I love Eberron's magic trains . . . . I don't think they belong in an introductory film for D&D. Eberron is pure awesome, but it stretches what D&D is into new genre territory. After a successful series of "basic" D&D films, then I hope the franchise has enough interest to get us an Eberron movie or 10, plus perhaps some Dark Sun, Planescape, maybe even Spelljammer cinematic goodness.
No, the post I replied to simply made no sense. It was incoherent, beginning nowhere and using no reasoning to arrive at nothing.

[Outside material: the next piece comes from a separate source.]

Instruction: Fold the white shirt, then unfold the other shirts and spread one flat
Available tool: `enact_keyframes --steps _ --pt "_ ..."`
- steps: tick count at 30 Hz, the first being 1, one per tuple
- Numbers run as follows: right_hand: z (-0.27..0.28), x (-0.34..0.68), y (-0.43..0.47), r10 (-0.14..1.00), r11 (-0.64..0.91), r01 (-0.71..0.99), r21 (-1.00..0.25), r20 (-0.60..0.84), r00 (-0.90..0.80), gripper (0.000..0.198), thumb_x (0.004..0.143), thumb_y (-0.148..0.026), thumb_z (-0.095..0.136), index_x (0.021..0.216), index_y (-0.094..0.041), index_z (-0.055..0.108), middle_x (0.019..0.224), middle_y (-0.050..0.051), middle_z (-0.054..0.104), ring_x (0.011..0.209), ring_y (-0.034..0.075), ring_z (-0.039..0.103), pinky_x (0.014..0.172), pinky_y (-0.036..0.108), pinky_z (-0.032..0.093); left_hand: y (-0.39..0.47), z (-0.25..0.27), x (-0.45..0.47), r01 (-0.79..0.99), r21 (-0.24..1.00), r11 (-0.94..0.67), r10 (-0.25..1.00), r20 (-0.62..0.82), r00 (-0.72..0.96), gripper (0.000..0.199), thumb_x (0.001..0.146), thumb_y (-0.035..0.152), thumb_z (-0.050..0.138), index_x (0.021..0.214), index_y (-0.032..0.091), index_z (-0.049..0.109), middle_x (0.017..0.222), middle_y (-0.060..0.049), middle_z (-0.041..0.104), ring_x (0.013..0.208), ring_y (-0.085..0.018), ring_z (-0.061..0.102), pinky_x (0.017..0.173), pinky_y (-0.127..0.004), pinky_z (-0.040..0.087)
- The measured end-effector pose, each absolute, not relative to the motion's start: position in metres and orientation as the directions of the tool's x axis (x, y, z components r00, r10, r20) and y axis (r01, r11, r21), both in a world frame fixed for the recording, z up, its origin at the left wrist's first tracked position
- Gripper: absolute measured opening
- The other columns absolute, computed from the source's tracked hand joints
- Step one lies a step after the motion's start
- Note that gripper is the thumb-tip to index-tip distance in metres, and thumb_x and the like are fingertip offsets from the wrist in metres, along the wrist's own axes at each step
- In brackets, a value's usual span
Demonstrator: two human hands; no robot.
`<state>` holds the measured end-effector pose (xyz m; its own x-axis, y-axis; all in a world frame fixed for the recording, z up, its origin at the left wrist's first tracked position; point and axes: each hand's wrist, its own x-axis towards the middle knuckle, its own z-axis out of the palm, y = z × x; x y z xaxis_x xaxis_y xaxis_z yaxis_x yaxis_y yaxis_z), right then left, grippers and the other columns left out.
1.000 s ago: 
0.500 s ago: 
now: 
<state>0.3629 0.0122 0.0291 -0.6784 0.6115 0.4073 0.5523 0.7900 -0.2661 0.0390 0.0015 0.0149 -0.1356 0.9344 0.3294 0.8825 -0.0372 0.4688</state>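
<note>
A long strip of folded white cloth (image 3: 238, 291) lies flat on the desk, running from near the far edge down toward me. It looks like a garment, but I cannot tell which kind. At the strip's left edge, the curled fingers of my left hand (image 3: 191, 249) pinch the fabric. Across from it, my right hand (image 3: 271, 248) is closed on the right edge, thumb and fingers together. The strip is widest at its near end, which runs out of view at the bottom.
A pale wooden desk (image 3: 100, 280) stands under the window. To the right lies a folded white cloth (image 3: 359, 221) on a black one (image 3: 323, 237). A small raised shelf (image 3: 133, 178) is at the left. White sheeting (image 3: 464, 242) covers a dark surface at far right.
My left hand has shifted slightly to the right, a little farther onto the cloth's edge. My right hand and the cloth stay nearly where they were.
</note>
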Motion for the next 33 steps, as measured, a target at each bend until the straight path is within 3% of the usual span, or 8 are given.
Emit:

What you describe is extremely far-fetched, and doesn’t even follow. There is no basic D&D , nor any need for a first movie to be basic anything (and indeed aiming for basic will hobble the movie), nor does the notion that any sort of “simplest form of D&D needs to be established in order to then add other parts of D&D” hold any water.

Eberron is not a weird setting, to a modern audience. It’s just fantasy. Very very very D&D fantasy.
 



I feel like fantasy with a modern take hasn't historically done very well in Hollywood.

Having traumatic memories of the recent Robin Hood movie and Wild Wild West.
 



Nytmare

David Jose
I am hopelessly optimistic, but "hope for the best, plan for the worst" is my personal and professional mantra. I think that this project has a lot of things going against it, but there are two key elements that are huge red flags from my vantage point.

The biggest one is that finding the sweet spot between what D&D players want, and what general audiences are going to spend money on is a Sisyphean task. Hell, try to find the sweet spot of the D&D players on the last 15 pages of this thread and see what you end up with. My fear is that with the studios trying to appeal to everyone to maximize their profits, we'll end up with the typical art-by-committee-and-test-group slop that everyone will pay to see, but that no one will like.

The second is the phrase "D&D, but subversive." That makes me imagine a movie of gamer stereotypes and nerd jokes.

My assumption (and I think mostly fear) for a while has been that the magic bullet they were going to attempt would be a mashup of the old 80's cartoon, the tried and true "normal people who discover a magic world" trope, and a liberal dash of West World/Ready Player One/Tron/Dream Park. Someone makes a super popular D&D augmented reality game and it's the new football. Jocks dominate, but when the AI takes over/becomes self aware/attempts to turn the world into paperclips, the nerds are the ones who have to step up and save the day because they're the only ones who have the DMG and MM memorized.